チャットで個人情報聞き出すあらたなフィッシング手口見つかる
RSAセキュリティは、メディア向けの説明会において海外で発生したチャットを利用するあらたなフィッシング攻撃の手口について報告した。同社ではチャットを介した攻撃であることから「チャットインザミドル(CITM)」と名付けている。
この攻撃手法では、従来同様フィッシングサイトに誘導して個人情報の詐取などを行うが、さらにIMのインタフェースをブラウザ上から立ち上げ、チャットを通じてリアルタイムに個人情報を入力させるなどソーシャルエンジニアリングの色合いが強い攻撃だという。

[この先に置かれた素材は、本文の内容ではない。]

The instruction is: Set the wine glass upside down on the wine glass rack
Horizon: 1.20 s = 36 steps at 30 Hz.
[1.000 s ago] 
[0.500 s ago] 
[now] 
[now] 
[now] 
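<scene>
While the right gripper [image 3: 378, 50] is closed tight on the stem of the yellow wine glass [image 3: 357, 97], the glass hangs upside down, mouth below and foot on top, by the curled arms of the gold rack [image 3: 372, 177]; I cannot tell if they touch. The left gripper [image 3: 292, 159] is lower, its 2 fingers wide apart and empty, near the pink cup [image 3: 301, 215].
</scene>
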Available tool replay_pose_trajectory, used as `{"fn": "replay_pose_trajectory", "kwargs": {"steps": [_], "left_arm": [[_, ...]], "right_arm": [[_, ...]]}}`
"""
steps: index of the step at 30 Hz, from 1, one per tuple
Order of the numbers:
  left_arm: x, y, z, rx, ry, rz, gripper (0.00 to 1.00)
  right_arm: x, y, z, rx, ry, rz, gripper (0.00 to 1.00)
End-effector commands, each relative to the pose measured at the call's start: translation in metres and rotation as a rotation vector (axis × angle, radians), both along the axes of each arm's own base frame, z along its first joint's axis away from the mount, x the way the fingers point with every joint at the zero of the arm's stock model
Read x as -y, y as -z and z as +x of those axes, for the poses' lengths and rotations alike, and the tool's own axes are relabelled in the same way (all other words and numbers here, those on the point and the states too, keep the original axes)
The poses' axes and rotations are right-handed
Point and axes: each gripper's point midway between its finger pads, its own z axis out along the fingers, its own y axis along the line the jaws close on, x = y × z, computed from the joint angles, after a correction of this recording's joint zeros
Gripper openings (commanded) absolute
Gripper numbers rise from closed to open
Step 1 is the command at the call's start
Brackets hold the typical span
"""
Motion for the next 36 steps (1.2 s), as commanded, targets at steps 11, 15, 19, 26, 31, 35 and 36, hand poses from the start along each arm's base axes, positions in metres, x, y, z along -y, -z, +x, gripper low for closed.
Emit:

攻撃には、オープンソースのIM「Jabber」を悪用しており、サーバには、Fast-flux型のボットネットを利用することでIPが切り替わり、閉鎖などが難しいという。

チャットにより情報を聞き出すという
現時点で攻撃は1件しか確認されておらず、発生したのも海外だった。海外ではチャットを利用したサポートサービスなども行われていることから、あらたなフィッシング手法として、同社では今後の攻撃の増加に警戒している。
同社マーケティング統括本部本部長の宮園充氏は、国内ではチャットによる企業のサポートサービスは、コンシューマーにとって比較的なじみが少なく、攻撃が拡大する可能性は少ないとしながらも、金融機関などサイト運営者は、アカウント情報を顧客へ問い合わせないことが重要であるとして注意を呼びかけている。